*Exercise directions*.
Find the string "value" in the material. Copy every line that has it.

*Material for this exercise*.
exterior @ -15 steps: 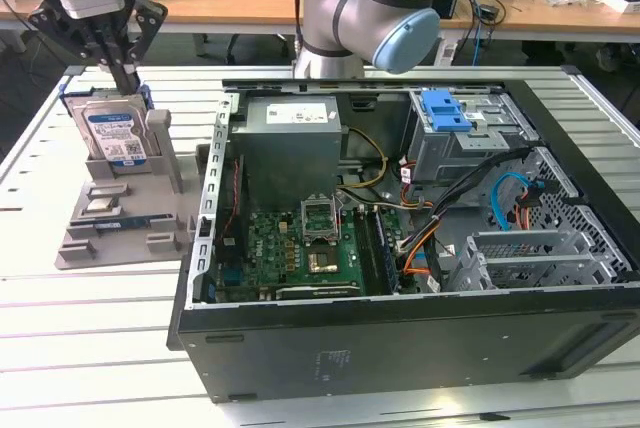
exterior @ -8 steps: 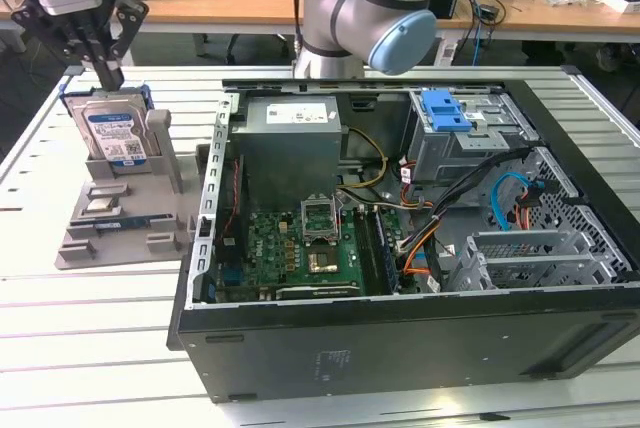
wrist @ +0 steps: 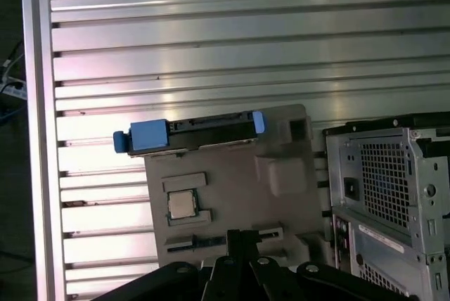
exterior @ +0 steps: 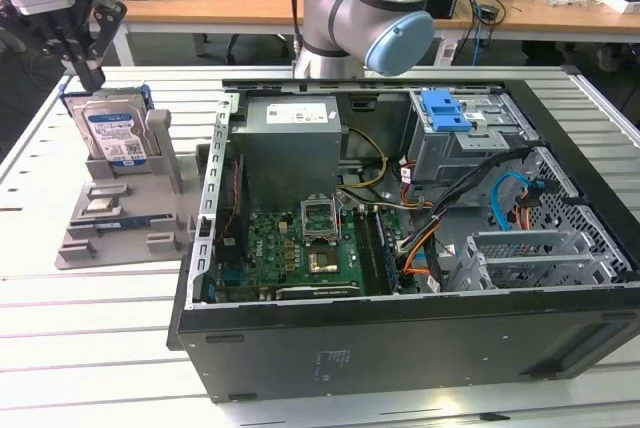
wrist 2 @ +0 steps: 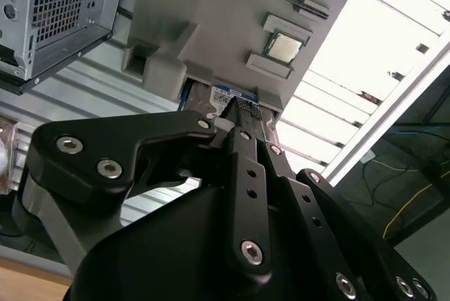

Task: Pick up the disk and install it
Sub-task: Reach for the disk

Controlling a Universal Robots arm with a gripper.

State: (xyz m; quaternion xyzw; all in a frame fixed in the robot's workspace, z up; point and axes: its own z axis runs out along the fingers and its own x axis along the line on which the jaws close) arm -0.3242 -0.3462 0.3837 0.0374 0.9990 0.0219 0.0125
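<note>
The disk (exterior: 115, 133), silver-grey with a blue-and-white label and blue side rails, stands on edge in a grey holder (exterior: 110, 233) at the exterior view's left, beside the open computer case. The first wrist view has its top edge (wrist: 204, 131) with the blue rails. My gripper (exterior: 92, 76) hangs just above the disk's upper left corner, fingers together and holding nothing. In the second wrist view the fingertips (wrist 2: 235, 107) point at the disk's label (wrist 2: 226, 97).
The open computer case (exterior: 400, 333) lies on the slatted metal table, with a grey power supply (exterior: 290, 138) and a drive cage topped by a blue bracket (exterior: 445, 108). A processor chip (wrist: 182, 205) rests on the holder. The arm's elbow (exterior: 370, 8) looms behind the case.
</note>
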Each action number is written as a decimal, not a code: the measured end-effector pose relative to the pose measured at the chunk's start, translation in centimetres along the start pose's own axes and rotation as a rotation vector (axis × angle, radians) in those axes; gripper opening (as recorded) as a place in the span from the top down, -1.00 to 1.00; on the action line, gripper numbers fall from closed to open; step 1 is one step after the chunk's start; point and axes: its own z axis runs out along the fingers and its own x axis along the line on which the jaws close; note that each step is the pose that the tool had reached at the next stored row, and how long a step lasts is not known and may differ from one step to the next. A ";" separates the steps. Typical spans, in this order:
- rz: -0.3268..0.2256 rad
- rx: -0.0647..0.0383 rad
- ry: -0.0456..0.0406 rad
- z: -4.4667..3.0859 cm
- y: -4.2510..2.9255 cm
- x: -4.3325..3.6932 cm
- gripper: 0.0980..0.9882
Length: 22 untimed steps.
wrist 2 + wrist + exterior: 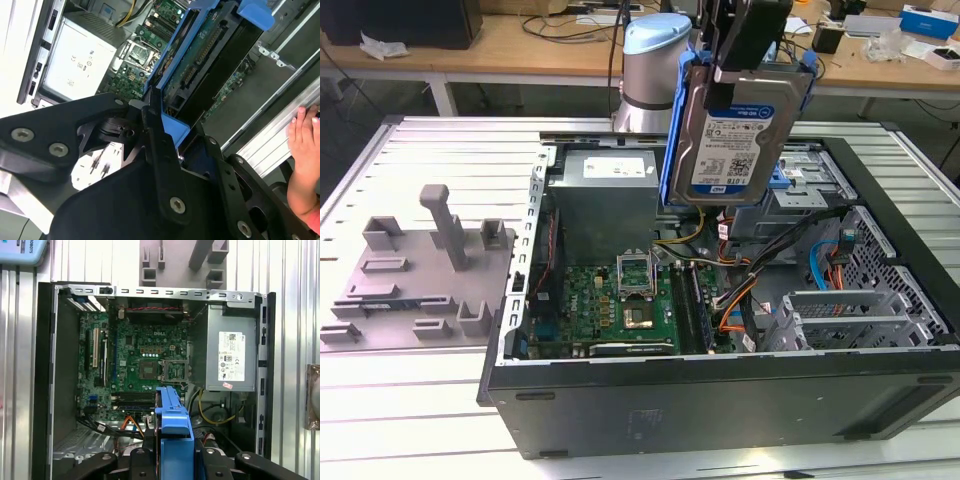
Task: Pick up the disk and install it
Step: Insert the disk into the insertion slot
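The disk (735, 130), a silver hard drive with a white-and-blue label in a bright blue carrier, hangs upright above the open computer case (720, 390). My gripper (752, 60) is shut on its top edge. The disk hovers over the back of the case, between the grey power supply (605, 195) and the metal drive cage (810, 180). In the second wrist view the disk (210, 55) shows its green circuit-board side, clamped between the black fingers (152, 130). In the first wrist view the carrier's blue edge (172, 417) sticks out from my gripper (175, 447) over the motherboard (145, 365).
Cables (740, 290) and a second metal bracket (840, 320) fill the case at the exterior view's right. A grey fixture plate (420, 270) with upright blocks lies to the left of the case. A person's hand (305, 140) rests on the slatted table near the case.
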 end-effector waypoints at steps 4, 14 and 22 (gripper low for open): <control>0.000 0.000 0.0000 0.00 0.00 0.06 0.39; 0.000 0.000 0.0000 0.00 0.01 0.16 0.39; 0.000 0.028 0.0005 0.26 0.13 5.86 0.39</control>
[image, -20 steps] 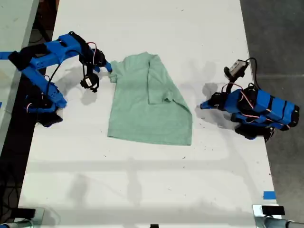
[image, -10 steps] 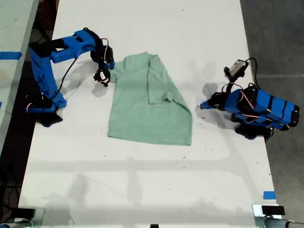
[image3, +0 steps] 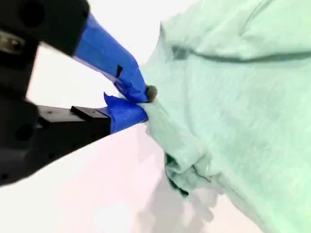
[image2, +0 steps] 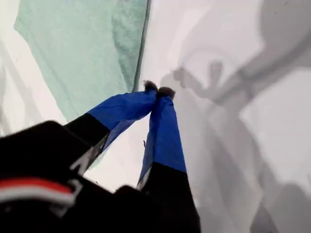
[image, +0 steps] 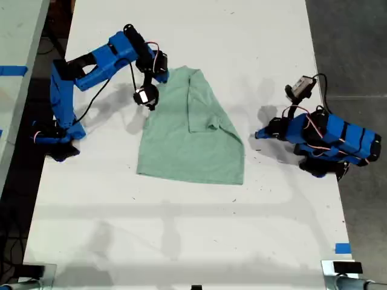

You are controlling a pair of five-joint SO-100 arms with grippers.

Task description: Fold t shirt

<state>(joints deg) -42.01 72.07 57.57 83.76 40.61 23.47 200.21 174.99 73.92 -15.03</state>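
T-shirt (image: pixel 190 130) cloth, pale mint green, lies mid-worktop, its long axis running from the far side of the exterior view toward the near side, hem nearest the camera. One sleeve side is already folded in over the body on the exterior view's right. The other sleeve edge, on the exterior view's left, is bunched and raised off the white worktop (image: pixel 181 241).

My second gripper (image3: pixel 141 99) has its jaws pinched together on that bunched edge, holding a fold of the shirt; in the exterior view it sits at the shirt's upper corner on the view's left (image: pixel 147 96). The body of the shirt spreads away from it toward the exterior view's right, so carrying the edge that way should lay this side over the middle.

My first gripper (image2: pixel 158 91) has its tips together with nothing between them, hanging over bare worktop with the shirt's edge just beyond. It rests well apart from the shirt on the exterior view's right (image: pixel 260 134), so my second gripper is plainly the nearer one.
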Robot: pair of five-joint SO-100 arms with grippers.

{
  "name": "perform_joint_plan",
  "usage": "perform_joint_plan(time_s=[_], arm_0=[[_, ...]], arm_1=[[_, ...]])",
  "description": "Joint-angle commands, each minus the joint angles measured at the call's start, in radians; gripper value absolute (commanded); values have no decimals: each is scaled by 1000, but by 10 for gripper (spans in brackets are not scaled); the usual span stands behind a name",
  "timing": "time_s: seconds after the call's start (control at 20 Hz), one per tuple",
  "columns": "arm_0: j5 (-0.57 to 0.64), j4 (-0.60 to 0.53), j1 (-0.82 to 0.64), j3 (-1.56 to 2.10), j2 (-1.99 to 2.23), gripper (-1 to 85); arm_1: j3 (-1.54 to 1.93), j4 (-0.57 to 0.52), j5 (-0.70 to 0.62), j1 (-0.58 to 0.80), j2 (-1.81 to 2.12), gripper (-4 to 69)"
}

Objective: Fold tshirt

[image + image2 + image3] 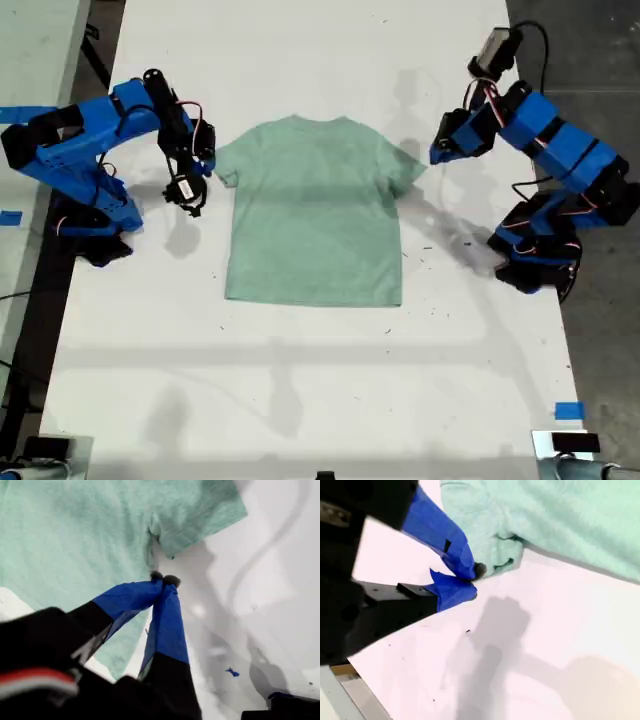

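Observation:
The pale mint-green tshirt (pixel 315 215) lies flat and spread open on the white table (pixel 300 390), neck toward the exterior view's top. My first gripper (pixel 437 155) belongs to the arm at the exterior view's right. It hovers by that side's sleeve, shut, and in the first wrist view its tips (pixel 165 578) meet over the armpit of the tshirt (pixel 75 540) with nothing in them. My second gripper (pixel 190 195), on the arm at the exterior view's left, is also shut. It sits (pixel 471 580) just beside the rolled sleeve hem of the tshirt (pixel 560 515).
Both arm bases stand near the table's side edges in the exterior view. A strip of blue tape (pixel 568 410) lies near the table's lower right corner in that view. A small device (pixel 572 445) sits below the tape. Another table (pixel 35 50) stands beyond the exterior view's left edge.

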Motion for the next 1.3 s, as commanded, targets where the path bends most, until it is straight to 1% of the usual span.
perform_joint_plan(time_s=[0.0,0.1,0.15,0.2,0.25,0.35,0.45,0.55,0.8,0.95,1.15,1.25], arm_0=[[66,44,-91,-66,-2,18],[109,83,-156,-78,-11,60],[126,92,-186,-78,-11,74],[141,101,-207,-80,-11,104],[158,109,-224,-83,-11,150],[173,114,-242,-89,-11,209],[179,114,-249,-95,-20,216],[183,112,-249,-100,-44,215],[186,103,-236,-109,-72,211],[183,103,-232,-107,-74,209],[181,103,-224,-107,-75,206],[179,103,-219,-107,-77,206]], arm_1=[[-106,20,-74,75,-21,-1],[-150,43,-109,115,-61,82],[-172,51,-121,126,-83,140],[-189,52,-137,127,-95,220],[-204,52,-150,127,-109,274],[-216,54,-175,132,-132,316],[-196,28,-199,135,-152,326],[-144,-43,-229,138,-186,323],[-26,-278,-313,160,-370,327],[2,-387,-364,190,-502,324],[-5,-454,-397,219,-644,325],[-21,-469,-405,232,-709,318]])
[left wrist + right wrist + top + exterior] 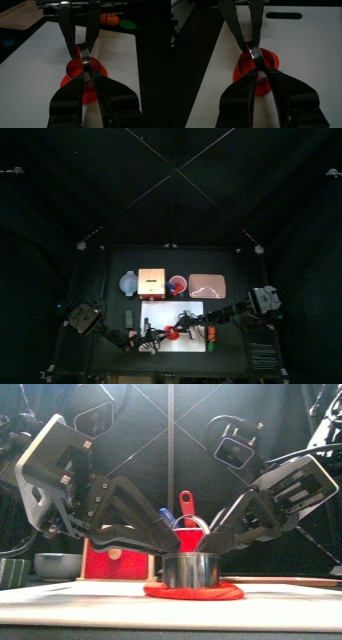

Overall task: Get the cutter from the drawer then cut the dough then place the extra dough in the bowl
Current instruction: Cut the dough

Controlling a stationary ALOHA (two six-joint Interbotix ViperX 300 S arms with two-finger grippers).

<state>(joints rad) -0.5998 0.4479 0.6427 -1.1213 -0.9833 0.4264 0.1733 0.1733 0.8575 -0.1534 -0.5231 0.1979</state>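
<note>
Gripping cutter (189, 569) (both jaws), dough (195, 593) beneath

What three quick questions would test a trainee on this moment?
1. True or false: the cutter sits in the bowl.
2. What lies under the cutter? A tray; B dough; C cup.
3. Fill in: the dough lies on the white ____.
Key: 1 false; 2 B; 3 board.
</note>
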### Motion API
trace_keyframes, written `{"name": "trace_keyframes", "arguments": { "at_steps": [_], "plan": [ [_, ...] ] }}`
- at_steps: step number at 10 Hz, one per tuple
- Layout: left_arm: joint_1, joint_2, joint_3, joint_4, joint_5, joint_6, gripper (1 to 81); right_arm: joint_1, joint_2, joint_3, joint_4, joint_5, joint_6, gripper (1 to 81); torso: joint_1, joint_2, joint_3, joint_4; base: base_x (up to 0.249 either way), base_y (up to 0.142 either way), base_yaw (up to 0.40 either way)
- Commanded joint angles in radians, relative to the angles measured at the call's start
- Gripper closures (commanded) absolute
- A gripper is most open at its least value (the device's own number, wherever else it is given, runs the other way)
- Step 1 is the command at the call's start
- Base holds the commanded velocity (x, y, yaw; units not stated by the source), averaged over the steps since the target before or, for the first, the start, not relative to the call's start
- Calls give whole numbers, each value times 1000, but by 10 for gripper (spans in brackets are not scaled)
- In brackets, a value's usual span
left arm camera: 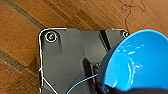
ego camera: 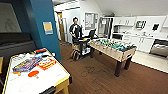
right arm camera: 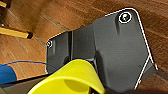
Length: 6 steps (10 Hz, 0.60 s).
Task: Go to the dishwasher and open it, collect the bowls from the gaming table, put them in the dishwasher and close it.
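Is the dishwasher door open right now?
No: in the head view the dishwasher's steel front stands flush with the white cabinets.

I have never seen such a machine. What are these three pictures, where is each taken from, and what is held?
It is a wheeled robot with two arms. The wide room picture comes from a camera on its head: a white-topped table with game boxes, a football table, a person. The other two come from wrist cameras, above wooden floor; the dark plate is the robot's. The left arm seems to hold a blue bowl, the right a yellow cup.
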Motion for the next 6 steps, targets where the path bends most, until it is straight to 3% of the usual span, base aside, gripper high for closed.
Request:
{"name": "trace_keyframes", "arguments": {
  "at_steps": [1,6],
  "plan": [
    [-41,-18,5,14,32,2,811,40,-20,7,-12,-31,0,811,0,0,0,0,0,0,-378],
    [-47,-18,5,14,40,2,811,43,-20,7,-10,-31,0,811,0,0,0,0,0,0,-380]
  ]
}}
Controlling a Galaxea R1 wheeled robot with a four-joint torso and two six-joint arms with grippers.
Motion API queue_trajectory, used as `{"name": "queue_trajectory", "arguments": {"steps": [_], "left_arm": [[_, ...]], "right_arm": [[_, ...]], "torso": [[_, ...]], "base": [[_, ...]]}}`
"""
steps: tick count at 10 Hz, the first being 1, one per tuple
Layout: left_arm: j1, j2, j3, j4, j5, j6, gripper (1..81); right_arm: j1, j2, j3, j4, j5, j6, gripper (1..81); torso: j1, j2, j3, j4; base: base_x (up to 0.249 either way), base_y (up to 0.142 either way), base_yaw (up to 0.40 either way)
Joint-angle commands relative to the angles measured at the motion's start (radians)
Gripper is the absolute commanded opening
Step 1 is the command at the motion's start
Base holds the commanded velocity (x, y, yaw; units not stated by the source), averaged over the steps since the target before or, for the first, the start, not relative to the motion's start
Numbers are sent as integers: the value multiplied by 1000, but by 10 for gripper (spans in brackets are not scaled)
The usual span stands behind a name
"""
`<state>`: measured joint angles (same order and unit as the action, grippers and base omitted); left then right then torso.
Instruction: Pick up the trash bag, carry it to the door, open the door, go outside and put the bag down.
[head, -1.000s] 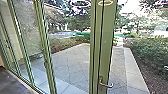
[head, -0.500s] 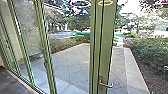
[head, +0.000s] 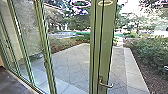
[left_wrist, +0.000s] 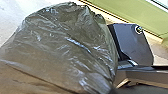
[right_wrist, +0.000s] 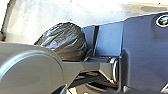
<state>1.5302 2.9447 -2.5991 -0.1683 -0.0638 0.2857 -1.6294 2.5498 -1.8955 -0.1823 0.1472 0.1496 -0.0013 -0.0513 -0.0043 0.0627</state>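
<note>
The dark, shiny trash bag (left_wrist: 62, 47) looms large and bulging in the left wrist view, close to that wrist's camera and beside the robot's dark base plate. In the right wrist view the same bag (right_wrist: 66, 41) shows smaller, past the arm's own parts. Ahead in the head view stands the green-framed glass door (head: 106, 45), with a metal lever handle (head: 106, 85) low on its frame. How the fingers of either hand stand cannot be made out.
More green-framed glass panels (head: 45, 50) run along the left, above a dark floor (head: 12, 82). Beyond the glass lies a paved yard (head: 72, 60), with a pale path edge (head: 136, 72) and bushes (head: 150, 52) to the right and trees behind.
</note>
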Motion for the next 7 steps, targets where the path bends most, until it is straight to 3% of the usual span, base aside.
{"name": "queue_trajectory", "arguments": {"steps": [1,3,7], "left_arm": [[-58,-4,5,1,53,0,10],[-58,-1,5,1,53,0,10],[-60,5,5,0,53,0,10]], "right_arm": [[18,-190,208,-11,0,-2,811],[22,-246,278,-11,0,-2,811],[47,-466,539,4,2,-2,811]], "torso": [[1,0,0,0],[1,0,0,0],[1,0,0,0]], "base": [[0,0,0],[0,0,0],[0,0,0]]}}
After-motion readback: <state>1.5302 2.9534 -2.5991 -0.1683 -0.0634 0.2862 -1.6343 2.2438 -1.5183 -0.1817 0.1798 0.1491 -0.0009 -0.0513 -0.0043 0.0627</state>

*Answer section*.
  "description": "Joint-angle commands, each minus the joint angles measured at the call's start, in radians; gripper value absolute (commanded); values have no decimals: each is scaled by 1000, but by 10 for gripper (spans in brackets are not scaled); the usual span stands behind a name",
- A gripper is most open at its least value (the device's own number, wherever else it is given, runs the other way)
- Calls give whole numbers, each value times 1000, but by 10 for gripper (spans in brackets are not scaled)
- In brackets, a value's usual span
Numbers are sent as integers: the value multiplied by 1000, but by 10 for gripper (spans in brackets are not scaled)

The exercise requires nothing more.